Il pourrait y avoir aussi la documentation papier. Mais encore aujourd’hui, on se retrouve dans des situations où les documentations ne sont plus fournies dans des appareils. Les seules documentations qui sont fournies, ce sont celles qui expliquent pour déballer, brancher… Il faut donc aller sur Internet pour avoir la documentation entière. Pour des objets connectés, la documentation devrait être obligatoire dans la langue du pays car des fois, on a des notices étrangères. Donc, il faudrait une documentation obligatoire en français avec des mots clés qui viennent attirer l’attention sur les fonctions que peut avoir cet appareil avec les bons et mauvais côtés qui permettent d’éveiller les personnes ignorantes. Les personnes qui sont les plus victimes sont celles qui sont ignorantes car elles ne savent pas que ces outils peuvent écouter, géolocaliser. Je vois beaucoup de couples où le téléphone a été acheté et installé par le mari pour sa femme. Donc le mari a accès à tout car c’est lui qui va paramétrer la messagerie et l’ensemble des éléments. Il a le pouvoir de surveillance et le pouvoir de contrôle de ce téléphone, sans que sa femme ne s’en rende compte. Donc, nous n’avons pas besoin d’avoir de logiciels espions pour espionner les autres car les appareils le font de même. Aujourd’hui, on multiplie les outils qui viennent géolocaliser et écouter, et on ne fait pas du tout attention à cela. Ce sont devenus des objets quotidiens sans véritablement de l’usage détourné qu’il pourrait y avoir.

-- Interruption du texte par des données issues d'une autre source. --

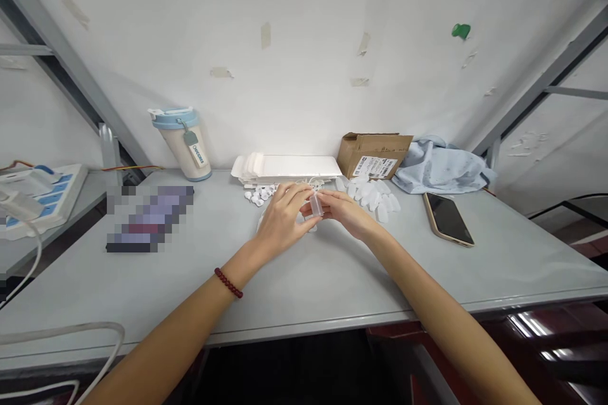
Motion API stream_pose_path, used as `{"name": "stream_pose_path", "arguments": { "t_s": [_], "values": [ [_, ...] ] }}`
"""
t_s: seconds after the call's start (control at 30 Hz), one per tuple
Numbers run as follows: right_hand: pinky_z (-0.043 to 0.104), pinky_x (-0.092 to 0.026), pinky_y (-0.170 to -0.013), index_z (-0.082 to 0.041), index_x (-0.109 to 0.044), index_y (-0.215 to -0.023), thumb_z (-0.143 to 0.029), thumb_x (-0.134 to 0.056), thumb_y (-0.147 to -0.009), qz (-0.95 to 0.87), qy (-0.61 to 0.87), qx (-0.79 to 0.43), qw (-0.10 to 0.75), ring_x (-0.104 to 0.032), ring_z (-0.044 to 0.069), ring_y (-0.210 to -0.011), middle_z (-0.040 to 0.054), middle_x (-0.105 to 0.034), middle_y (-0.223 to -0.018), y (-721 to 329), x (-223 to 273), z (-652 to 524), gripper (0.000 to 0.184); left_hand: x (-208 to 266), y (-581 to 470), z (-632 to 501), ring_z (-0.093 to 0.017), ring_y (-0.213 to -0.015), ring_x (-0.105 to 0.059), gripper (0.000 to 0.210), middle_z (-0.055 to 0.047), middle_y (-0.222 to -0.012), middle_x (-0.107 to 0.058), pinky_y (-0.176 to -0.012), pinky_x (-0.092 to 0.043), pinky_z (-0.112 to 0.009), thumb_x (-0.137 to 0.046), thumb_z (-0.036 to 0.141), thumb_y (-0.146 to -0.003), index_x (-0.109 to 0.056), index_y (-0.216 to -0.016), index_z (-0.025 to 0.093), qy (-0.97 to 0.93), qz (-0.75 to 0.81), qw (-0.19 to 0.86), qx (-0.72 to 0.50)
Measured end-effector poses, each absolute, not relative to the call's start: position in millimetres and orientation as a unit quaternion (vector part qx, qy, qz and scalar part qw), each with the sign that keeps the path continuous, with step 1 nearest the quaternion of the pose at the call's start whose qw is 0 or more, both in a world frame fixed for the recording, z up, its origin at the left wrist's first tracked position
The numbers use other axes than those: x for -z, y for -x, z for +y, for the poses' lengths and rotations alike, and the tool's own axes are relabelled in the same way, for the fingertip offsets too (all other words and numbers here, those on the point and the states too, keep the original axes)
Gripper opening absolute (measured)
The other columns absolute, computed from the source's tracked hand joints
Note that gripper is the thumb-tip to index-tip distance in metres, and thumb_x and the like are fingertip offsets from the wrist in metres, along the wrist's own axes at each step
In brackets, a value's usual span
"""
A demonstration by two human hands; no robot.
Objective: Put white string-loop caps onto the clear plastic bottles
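Between my two hands, above the middle of the grey table [323, 285], is a small translucent plastic piece [316, 205]; its exact kind is not clear. My left hand [284, 216] pinches it from the left, thumb low and fingers on top. From the right, my right hand [344, 210] closes its fingers on the same piece. Right behind the hands lie small white plastic parts [259, 195]. A pile of translucent, flat oval pieces [375, 195] spreads beside my right hand. More pale pieces lie partly hidden under my left hand.
At the back stand a long white box [299, 166], a brown cardboard box [375, 155] and a cream tumbler [184, 144]. A phone [448, 219] and blue cloth [439, 164] lie right. Left are a blurred-out item [152, 218], a power strip [52, 199] and a white cable [61, 331].
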State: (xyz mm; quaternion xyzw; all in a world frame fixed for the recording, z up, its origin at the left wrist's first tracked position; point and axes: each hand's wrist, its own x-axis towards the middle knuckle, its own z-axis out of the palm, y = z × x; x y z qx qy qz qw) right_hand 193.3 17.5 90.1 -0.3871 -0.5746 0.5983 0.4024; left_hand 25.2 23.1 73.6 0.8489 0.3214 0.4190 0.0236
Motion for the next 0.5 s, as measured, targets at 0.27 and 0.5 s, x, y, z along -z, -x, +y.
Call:
{"name": "stream_pose_path", "arguments": {
  "t_s": [0.27, 0.5],
  "values": [
    [0.020, -0.043, -0.050, -0.014, -0.064, -0.079, -0.025, -0.051, -0.079, -0.628, 0.545, -0.393, 0.393, -0.059, 0.014, -0.069, 0.0052, -0.065, -0.076, -201, -91, 26, 0.017, -66, -36, 21, -0.027, -0.107, -0.045, 0.037, -0.006, -0.111, -0.060, -0.092, -0.041, -0.043, -0.068, 0.027, -0.073, -0.056, -0.107, 0.018, -0.867, 0.333, 0.065, -0.364],
    [0.022, -0.040, -0.050, -0.012, -0.066, -0.073, -0.021, -0.050, -0.076, -0.680, 0.606, -0.301, 0.282, -0.058, 0.014, -0.061, 0.0026, -0.061, -0.061, -206, -86, 29, 0.018, -62, -43, 26, -0.028, -0.107, -0.045, 0.033, -0.009, -0.102, -0.063, -0.089, -0.042, -0.043, -0.067, 0.029, -0.072, -0.058, -0.101, 0.015, -0.870, 0.371, 0.080, -0.315]
  ]
}}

Et on ne parle même pas des applications que l’on pourrait mettre sur les appareils où le mari installe une application de surveillance où il aurait accès en plus aux appels, aux messages… Et aujourd’hui, beaucoup de personnes me demandent de mettre ces applications dessus, mais moi je refuse. Nous sommes dans de l’usage complètement illégal car la surveillance entre époux est absolument interdite.

Anne-Cécile Mailfert : Pour utiliser ces outils, il va falloir un mot de passe. Elles n'ont, en général, aucune connaissance de ce mot de passe. Donc, elles vont se sentir déposséder de leur environnement. Quand les femmes se rendent compte ce qui est en train de se passer, elles ont 2 stratégies. La première stratégie est de détruire ces équipements, mais cela peut faire redoubler de colère l'agresseur. Si elle détruit l'objet de surveillance, le mari (qui est déjà dans une paranoïa folle) va exploser de colère. Il faut donc que la femme ne fasse rien afin que le mari ne se doute de rien.

Lorsqu'une femme est victime de ces violences-là et qu'elle en parle, elle peut générer de la part de son entourage un sentiment de rejet. L'entourage va penser qu'elle abuse en disant que son mari l'espionne. Donc, il est possible que les femmes n'osent pas en parler car elles ont peur de passer pour des folles. Donc, c'est difficile pour elles de désinstaller tout ça. De plus, elles ignorent quels sont les recours juridiques.